- Born: Geneviève Nehlil February 2, 1922 Paris, France
- Died: May 8, 2016 (aged 94) Montreal, Canada
- Occupations: Dancer, administrator, artistic director
- Career
- Former groups: Les Ballets Jazz de Montreal

= Geneviève Salbaing =

Canadian dancer, choreographer and director

Geneviève Salbaing (née Nehlil; 2 February 1922 – 8 May 2016) was a Canadian dancer, choreographer and director. She was born in Paris but moved to Casablanca shortly afterwards. She began taking classes at three years old and returned to Paris to continue her training. After dancing with the Washington Concert Ballet for three years, she moved to Montreal and danced for various choreographers. After getting injured, she turned her attention to choreography and co-founded Les Ballets Jazz de Montreal. She became its artistic director and opened dance studios in various Canadian cities to train dancers in the ballet-jazz style.
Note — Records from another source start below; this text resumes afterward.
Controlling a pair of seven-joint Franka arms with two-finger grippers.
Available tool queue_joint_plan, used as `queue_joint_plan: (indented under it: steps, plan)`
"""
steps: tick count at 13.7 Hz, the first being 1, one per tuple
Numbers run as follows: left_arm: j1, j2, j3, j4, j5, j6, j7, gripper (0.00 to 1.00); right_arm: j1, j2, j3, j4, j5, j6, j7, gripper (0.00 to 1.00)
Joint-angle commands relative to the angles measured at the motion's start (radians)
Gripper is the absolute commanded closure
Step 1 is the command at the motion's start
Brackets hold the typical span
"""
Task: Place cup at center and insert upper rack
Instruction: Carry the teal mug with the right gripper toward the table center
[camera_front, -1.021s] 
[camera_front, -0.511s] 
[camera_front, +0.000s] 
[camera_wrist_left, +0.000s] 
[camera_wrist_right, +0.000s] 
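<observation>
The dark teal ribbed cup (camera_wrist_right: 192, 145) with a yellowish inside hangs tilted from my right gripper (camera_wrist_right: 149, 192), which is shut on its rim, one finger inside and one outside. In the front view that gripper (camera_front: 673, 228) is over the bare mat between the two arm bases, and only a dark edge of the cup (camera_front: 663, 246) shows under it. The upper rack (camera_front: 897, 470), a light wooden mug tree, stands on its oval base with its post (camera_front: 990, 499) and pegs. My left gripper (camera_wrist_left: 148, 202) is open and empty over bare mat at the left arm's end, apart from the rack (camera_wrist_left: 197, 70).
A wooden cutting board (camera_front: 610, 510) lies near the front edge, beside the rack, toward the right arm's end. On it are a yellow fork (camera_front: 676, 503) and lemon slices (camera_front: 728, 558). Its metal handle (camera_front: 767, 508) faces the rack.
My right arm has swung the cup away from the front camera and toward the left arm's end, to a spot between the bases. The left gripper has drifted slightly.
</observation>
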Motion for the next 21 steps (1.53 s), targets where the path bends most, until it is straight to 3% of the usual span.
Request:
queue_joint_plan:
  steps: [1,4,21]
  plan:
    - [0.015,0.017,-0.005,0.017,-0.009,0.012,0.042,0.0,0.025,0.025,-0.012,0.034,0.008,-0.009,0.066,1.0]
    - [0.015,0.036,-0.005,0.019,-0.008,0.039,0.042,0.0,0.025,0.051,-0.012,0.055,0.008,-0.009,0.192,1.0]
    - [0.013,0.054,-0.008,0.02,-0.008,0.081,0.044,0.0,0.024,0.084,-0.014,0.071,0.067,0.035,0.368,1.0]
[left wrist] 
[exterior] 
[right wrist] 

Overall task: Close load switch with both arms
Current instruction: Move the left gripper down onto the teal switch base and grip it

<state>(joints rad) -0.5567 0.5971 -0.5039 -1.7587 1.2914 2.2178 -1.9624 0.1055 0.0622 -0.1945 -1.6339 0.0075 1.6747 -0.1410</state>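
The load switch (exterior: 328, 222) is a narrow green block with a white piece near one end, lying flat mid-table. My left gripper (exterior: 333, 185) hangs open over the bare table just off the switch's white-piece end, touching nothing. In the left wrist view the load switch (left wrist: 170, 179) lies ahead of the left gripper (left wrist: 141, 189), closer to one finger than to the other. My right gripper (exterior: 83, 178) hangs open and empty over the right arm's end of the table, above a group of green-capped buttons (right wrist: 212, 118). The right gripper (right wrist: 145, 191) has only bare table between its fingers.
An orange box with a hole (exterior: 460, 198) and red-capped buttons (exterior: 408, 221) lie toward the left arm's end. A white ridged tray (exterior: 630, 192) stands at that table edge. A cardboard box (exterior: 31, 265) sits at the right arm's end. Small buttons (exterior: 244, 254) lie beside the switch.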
She retired as its artistic director in 1992. In 1987, Salbaing was appointed a member of the Order of Canada and, in 2012, she became an officer of the National Order of Quebec.

==Early life and education==
Geneviève Salbaing was born Geneviève Nehlil in Paris, France, on 2 February 1922. She grew up in Casablanca, Morocco and received her first ballet training there at the age of three. She won first prize as a ballerina at the Casablanca conservatory and continued her training in Paris. When she was a teenager, Salbaing would spend her money to buy jazz records.

She returned to Paris and studied with Russian expatriates Lyubov Egorova and Mathilde Kschessinska. She also studied at the Sorbonne for a baccalaureate in philosophy. She left after one year when her husband was stationed to Washington DC during World War II.

==Dance career==
Salbaing danced with the Washington Concert Ballet for three years. In 1946, she moved to Montreal when her husband relocated there for work. She performed with Fernand Nault on stage and danced for and choreographed classical ballet pieces at Radio-Canada. During this time, she met Ludmilla Chiriaeff and danced for her company, Les Ballets Chiriaeff. She retired from dancing after an injury but continued to choreograph as a freelancer. Although she loved classical ballet, she felt it restricted her choreography. She began to learn jazz technique to expand her dance vocabulary.

==Les Ballets Jazz de Montreal==
Source:

In 1972, Salbaing co-founded Les Ballets Jazz de Montreal with Eva Von Gencsy and Eddie Toussaint and Salbaing became the company's administrator. There was tension between the founders and Toussaint left in 1974. Gencsy left a couple of years later in 1978 and never spoke of the split. Toussaint stated that Gencsy wanted to maintain the polished balletic lines while Salbaing wanted to make the company more commercial. However, Salbaing stated that her goal was not to create a jazz dance company but to create a contemporary dance company that performed to jazz music.

After Toussaint and Gencsy left Les Ballets Jazz, Salbaing became its artistic director. Under her leadership, the company toured domestically and internationally to 54 countries, performing almost 1500 times. She also founded dance schools of Les Ballets Jazz in Quebec City, Laval, Saint-Jean and Toronto.

In the 1980s, interest in the dance style of Les Ballets Jazz was waning. Salbaing sought to evolve her company by bringing new choreographers to create works for the company like Brian Macdonald. In 1992, she retired as its artistic director.

A clip of Les Ballets Jazz de Montreal performing Locked Up Laura in 2010 can be seen on Jacob's Pillow Dance Interactive.

==Personal life==
Salbaing met her husband in Casablanca. He was stationed there during World War II as a naval architect while she danced at the municipal ballet. Her youngest son, Patrick Salbaing, was involved with the Les Ballets Jazz dance school in Toronto.

==Awards==
In 1987, Salbaing was appointed a member of the Order of Canada. In 2012, she became an officer of the National Order of Quebec where she was cited for her work with the company.